OOS can be localized by detecting products present on the shelf and analyzing areas where products have not been detected. Šećerović and Papić [
8] built such a system for the detection of missing products in commercial refrigerators using convolutional neural networks (CNNs). First, Faster R-CNN [
24] and SSD [
25] object detectors were trained to localize products on shelves. The OOS positions were then deduced according to the locations of the goods as follows. The K-means clustering algorithm [
26] was used to group the products detected on the same shelf using only the y coordinate of the detections. The average silhouette method [
27] was applied to determine the correct number of groups, i.e., shelves on an image. Finally, a significant distance between products detected on the same shelf implied the presence of an OOS problem. Chen et al. [
9] developed a method for OOS detection based on product detection and various image analysis techniques. First, an object detection CNN was used to detect products in images of store shelves. In particular, the Faster R-CNN model with the Inception_v2 [
28] backbone was trained for this purpose. The positions of the detected products were then used to determine the locations of the unknown areas on the shelves. The unknown areas were finally analyzed using three separate approaches: analysis of the amount of edge information extracted using the Canny edge operator [
29], classification of texture features using an SVM, and comparison with the pre-computed color histograms of typical OOS areas. Achakir et al. [
10] detected OOSs by employing Faster R-CNN and MiDaS [
30] models for product detection and depth estimation in a shelf image, respectively. The results obtained with the Faster R-CNN were refined using the ASIFT [
31] descriptor to increase the product detection accuracy. Finally, the presence of an OOS in the image was deduced based on the mean estimated depth of areas where the products were not detected.

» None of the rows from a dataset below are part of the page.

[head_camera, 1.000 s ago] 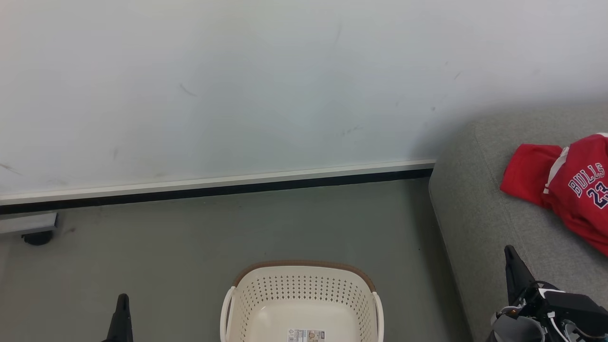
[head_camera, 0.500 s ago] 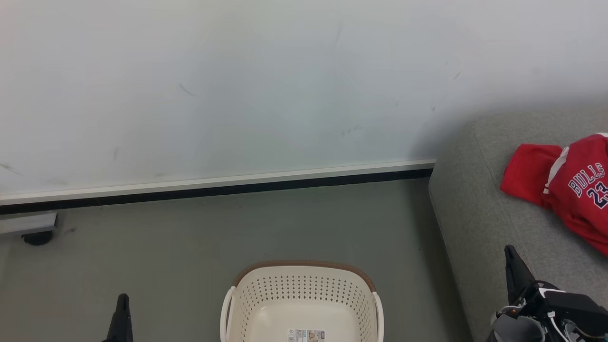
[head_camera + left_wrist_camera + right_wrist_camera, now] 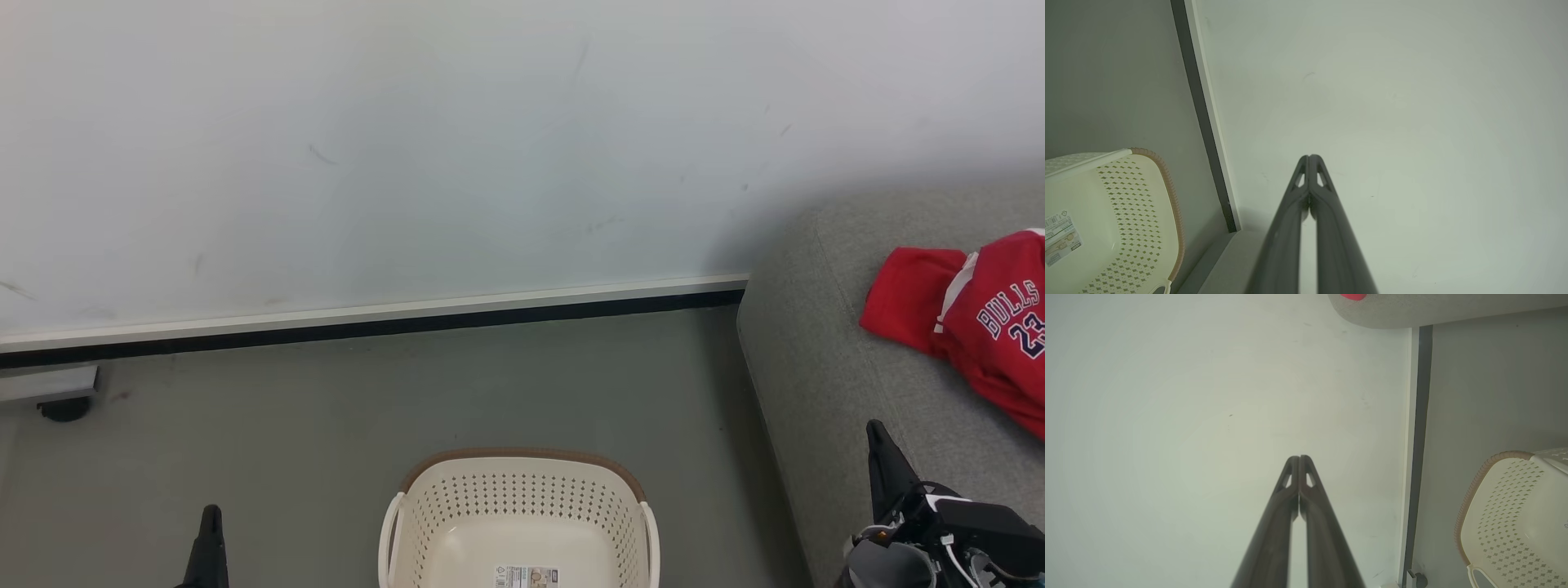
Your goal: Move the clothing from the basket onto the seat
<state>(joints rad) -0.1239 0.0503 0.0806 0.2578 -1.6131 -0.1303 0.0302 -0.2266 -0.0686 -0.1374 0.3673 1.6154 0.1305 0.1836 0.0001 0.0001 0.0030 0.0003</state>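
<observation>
From my head, the red clothing (image 3: 980, 327) lies on the grey seat (image 3: 824, 384) at the right edge, and the basket (image 3: 522, 500) sits bottom centre. At my left wrist, my left gripper (image 3: 1309, 157) is closed, tips touching, with the basket lower left. At my right wrist, my right gripper (image 3: 1299, 458) is likewise closed, with the basket lower right.

Open floor (image 3: 326, 416) btwn basket (image 3: 522, 500) & wall (image 3: 408, 163), seat (image 3: 816, 367) as obstacle on rt
</observation>
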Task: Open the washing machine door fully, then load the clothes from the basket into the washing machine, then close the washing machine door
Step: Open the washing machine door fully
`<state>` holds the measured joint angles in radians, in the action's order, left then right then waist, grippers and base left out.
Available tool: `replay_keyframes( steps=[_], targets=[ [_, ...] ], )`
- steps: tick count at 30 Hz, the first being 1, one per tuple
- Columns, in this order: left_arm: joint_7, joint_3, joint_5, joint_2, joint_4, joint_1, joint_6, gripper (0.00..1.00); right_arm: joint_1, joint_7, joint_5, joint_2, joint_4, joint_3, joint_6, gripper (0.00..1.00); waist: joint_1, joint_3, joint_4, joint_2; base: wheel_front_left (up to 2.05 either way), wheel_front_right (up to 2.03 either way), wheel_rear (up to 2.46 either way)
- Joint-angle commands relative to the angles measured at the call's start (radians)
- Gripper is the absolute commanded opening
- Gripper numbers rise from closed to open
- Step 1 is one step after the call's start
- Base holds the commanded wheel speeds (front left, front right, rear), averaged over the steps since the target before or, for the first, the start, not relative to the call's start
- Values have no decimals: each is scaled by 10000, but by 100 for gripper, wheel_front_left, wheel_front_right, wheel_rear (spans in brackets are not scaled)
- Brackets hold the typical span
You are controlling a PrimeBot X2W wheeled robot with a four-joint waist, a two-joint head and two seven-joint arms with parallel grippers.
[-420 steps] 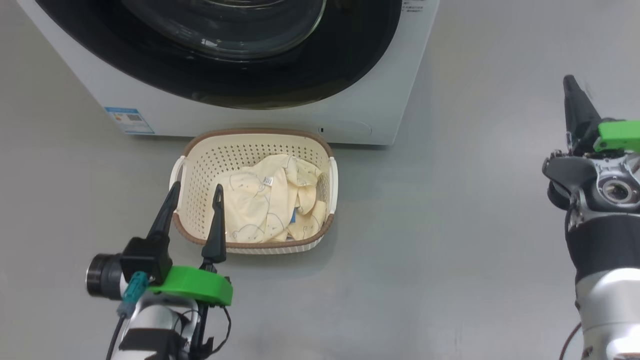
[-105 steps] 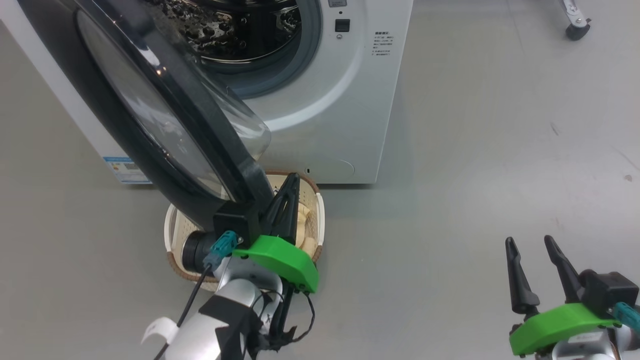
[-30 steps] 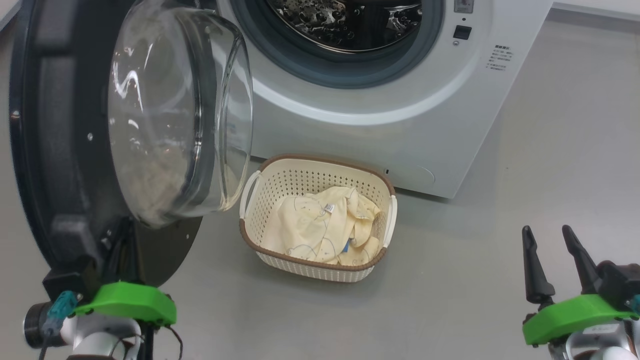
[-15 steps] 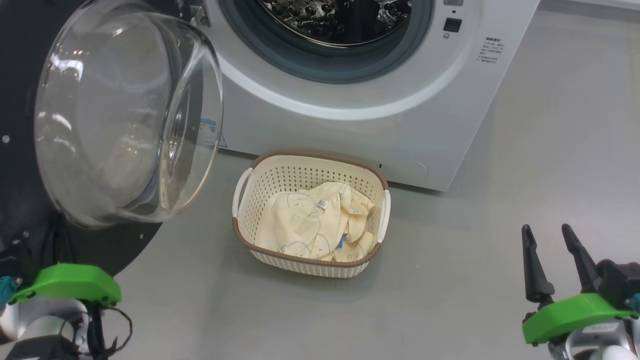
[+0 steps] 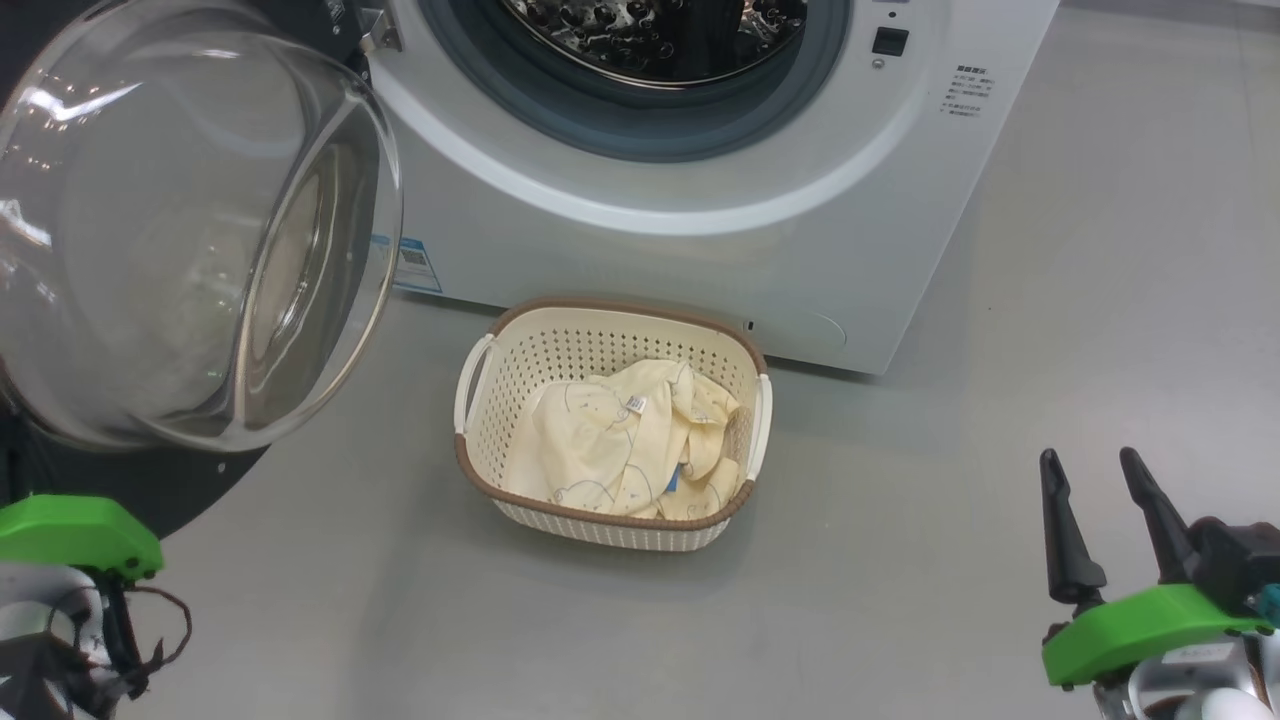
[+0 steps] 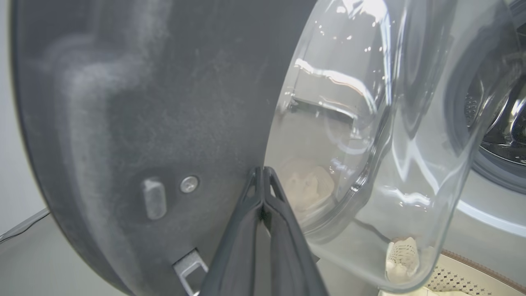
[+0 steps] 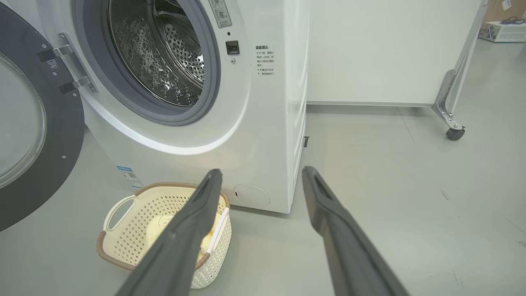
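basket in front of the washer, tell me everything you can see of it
The basket is a small rounded-rectangular tub of cream plastic with perforated sides, a brown woven-look rim and a white loop handle at each short end. It stands upright on the grey floor, close in front of the washing machine and below its open drum mouth. Pale yellow clothes with thin blue prints and a white tag lie crumpled inside, covering most of its bottom.

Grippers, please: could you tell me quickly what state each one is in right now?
Left gripper: shut, nothing between its fingers, tips by the washing machine door.
Right gripper: open, holding nothing.
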<state>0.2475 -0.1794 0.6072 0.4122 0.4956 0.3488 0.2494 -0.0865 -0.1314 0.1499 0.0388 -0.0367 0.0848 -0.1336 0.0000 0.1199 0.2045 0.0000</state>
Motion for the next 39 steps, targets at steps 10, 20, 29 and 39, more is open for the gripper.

In addition to being employed in product detection-based OOS approaches, object-detection models can also be trained to detect OOS directly. Yilmazer and Birant [
11] used semi-supervised DL to localize products and OOSs in grocery stores. First, three different one-stage object-detection models were trained to detect three product classes and two OOS classes (empty shelf and almost empty shelf) using the labeled data. In particular, RetinaNet [
32], YOLOv3 [
33] and YOLOv4 [
34] models were selected for this purpose. Following the training process, the best-performing model was used to label the unlabeled data, and the predictions of the model were considered as pseudo-labels. Finally, the best-performing model was re-trained using both labeled and pseudo-labeled data to obtain the final model. Jha et al. [
12] trained several EfficientDet [
35] models and the complete family of YOLOv5 [
36] models in order to detect OOS in shelf images. The influence of the training set size on the result was examined, and the obtained results showed an almost logarithmic increase in performance with a linear increase in the training set size.

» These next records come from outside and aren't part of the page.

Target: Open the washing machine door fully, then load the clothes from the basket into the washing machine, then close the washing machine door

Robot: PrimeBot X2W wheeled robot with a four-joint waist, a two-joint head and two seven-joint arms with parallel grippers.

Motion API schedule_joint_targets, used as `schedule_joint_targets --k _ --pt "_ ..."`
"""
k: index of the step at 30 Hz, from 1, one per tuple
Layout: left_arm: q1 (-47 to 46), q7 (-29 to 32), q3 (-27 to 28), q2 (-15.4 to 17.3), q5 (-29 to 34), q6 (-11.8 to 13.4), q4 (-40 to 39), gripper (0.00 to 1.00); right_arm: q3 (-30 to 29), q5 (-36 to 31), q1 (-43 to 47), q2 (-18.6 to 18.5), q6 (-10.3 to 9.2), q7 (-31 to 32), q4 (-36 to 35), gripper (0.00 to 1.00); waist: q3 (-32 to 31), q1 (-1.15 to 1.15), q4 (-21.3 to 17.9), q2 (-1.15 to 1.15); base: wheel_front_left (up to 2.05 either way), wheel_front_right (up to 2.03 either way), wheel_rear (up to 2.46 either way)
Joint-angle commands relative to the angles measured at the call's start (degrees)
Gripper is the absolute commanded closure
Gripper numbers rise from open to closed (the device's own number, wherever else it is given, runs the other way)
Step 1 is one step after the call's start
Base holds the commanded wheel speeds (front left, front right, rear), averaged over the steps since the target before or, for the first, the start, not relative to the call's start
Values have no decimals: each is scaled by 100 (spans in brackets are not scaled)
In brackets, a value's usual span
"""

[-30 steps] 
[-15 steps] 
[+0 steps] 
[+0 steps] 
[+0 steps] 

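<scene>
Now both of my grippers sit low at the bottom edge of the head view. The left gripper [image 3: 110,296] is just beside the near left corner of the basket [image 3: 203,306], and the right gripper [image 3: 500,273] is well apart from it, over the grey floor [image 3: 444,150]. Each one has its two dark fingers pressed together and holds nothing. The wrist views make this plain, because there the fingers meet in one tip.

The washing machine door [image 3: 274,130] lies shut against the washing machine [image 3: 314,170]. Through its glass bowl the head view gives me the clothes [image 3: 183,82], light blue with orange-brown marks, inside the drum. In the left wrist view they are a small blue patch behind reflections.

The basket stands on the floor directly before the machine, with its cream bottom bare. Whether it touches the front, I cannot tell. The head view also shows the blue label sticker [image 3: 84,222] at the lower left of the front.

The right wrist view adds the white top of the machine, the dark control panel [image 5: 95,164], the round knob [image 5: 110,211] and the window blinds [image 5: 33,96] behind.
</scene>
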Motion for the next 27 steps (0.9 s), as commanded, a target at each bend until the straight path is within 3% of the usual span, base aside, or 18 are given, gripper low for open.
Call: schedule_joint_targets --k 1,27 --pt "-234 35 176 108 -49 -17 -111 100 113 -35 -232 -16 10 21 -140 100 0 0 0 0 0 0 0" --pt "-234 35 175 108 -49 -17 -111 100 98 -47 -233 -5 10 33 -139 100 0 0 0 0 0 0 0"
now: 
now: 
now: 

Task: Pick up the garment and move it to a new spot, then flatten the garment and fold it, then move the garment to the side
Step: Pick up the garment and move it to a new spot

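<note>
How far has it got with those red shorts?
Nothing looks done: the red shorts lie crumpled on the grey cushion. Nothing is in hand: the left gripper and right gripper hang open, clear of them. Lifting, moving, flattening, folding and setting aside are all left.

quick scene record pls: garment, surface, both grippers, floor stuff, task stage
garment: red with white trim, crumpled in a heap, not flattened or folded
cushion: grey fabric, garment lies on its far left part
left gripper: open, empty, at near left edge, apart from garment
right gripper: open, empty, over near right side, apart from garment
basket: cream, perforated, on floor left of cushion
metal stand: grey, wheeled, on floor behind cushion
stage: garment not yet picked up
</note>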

In recent years, CNNs have also been employed in various tasks related to OOS detection. Higa and Iwamoto [
13] published a method for robust OSA estimation using IP and a six-channel input CNN. First, background subtraction was performed to detect changes in the shelf image. Next, the Hungarian method [
37] was used to determine the correspondence of foregrounds between consecutive images, and moving foregrounds were discarded. For each detected change, a six-channel image was constructed from the cropped region of change before and after the change was detected, and fed into a CNN that classified a shelf change. The classification results were used to update the shelf condition, which was represented as a binary image. Finally, the OSA metric was calculated as the ratio of the shelf area containing the products to the entire shelf area. The extended version of the study [
14] proposed an additional functionality for generating a heatmap that shows the accumulation of detected changes on store shelves. Retailers can use such information to plan the most profitable product placement strategy.
Allegra et al. [
15] proposed a CNN based on U-Net [
38] that was utilized to predict attention maps useful for localizing the OOS present in an image. The authors also published a dataset that has remained the only publicly available OOS detection image dataset up to now. The dataset was built by re-annotating images from the Ego-Cart [
39] dataset. In particular, each image was labeled with points that represent the central point of the OOS instances present in the image. Santra et al. [
18] used graph-based modeling of superpixels to automatically segment empty areas on supermarket shelves. First, all the images were over-segmented into superpixels, i.e., regions that consist of a group of pixels, using the simple linear iterative clustering (SLIC) [
40] algorithm. A graph was then constructed for every shelf image, with the superpixels as nodes and the edges for each pair of neighboring superpixels. A graph convolutional network [
41] and Siamese network architecture [
42] were utilized to obtain a unary feature embedding for each node and a pairwise feature embedding for each edge, respectively. Finally, a structural SVM [
43], a generalization of SVMs that can be used to address a large range of structured output prediction tasks [
44], classified nodes into a gap or non-gap class using the following structured data as input: adjacency list of the superpixel graph, unary feature embedding of the nodes, and pairwise feature embedding of the edges.
Although in [
9] the authors claim that direct OOS detection using a CNN cannot provide satisfactory results due to the inconsistency of the size, illumination, and background of OOSs, the methods proposed in [
11,
12] show that not only satisfactory but also very accurate results may be achieved using such an approach. However, none of the proposed methods for direct OOS detection present any post-processing technique or custom training setup that manages to improve the results obtained by utilizing a basic CNN training procedure (in [
11] semi-supervised learning did not improve the result). The addition of these techniques may be crucial for further improving the results of the OOS detection CNNs. Furthermore, only one of the existing OOS-detection methods uses an additional OOS class along with a fully empty class. In particular, in [
11] the authors used an ‘almost empty’ OOS class. However, they did not describe what ‘almost empty’ means, how the class was annotated, or what impact it had on the results of the fully empty class. A clear description of the additional OOS class is mandatory for a well-performed data annotation process.
3. Dataset
As in any other research area, a good dataset is of utmost importance in DL. As previously mentioned, the only publicly available OOS detection image dataset was published in [
15] and contains images in which OOS instances were labeled using one point. However, using only one point in an object detection task is not sufficient to localize the instances precisely, as information on the width and height of the instances is missing. Although it is sometimes possible to convert datasets from one task to another, e.g., converting instance segmentation maps into instance bounding boxes, in this case, the dataset cannot be appropriately adjusted as it is impossible to convert from instance points to instance bounding boxes. Therefore, we collected and manually labeled a set of 511 RGB shelf images from four major retailers located in Croatia. The images capture the full shelf height from top to bottom and were taken in aisles that contain various products, such as beverages, coffee, and pâtés. The resolution of the acquired images varies from 1800 to 4600 pixels in both the height and width.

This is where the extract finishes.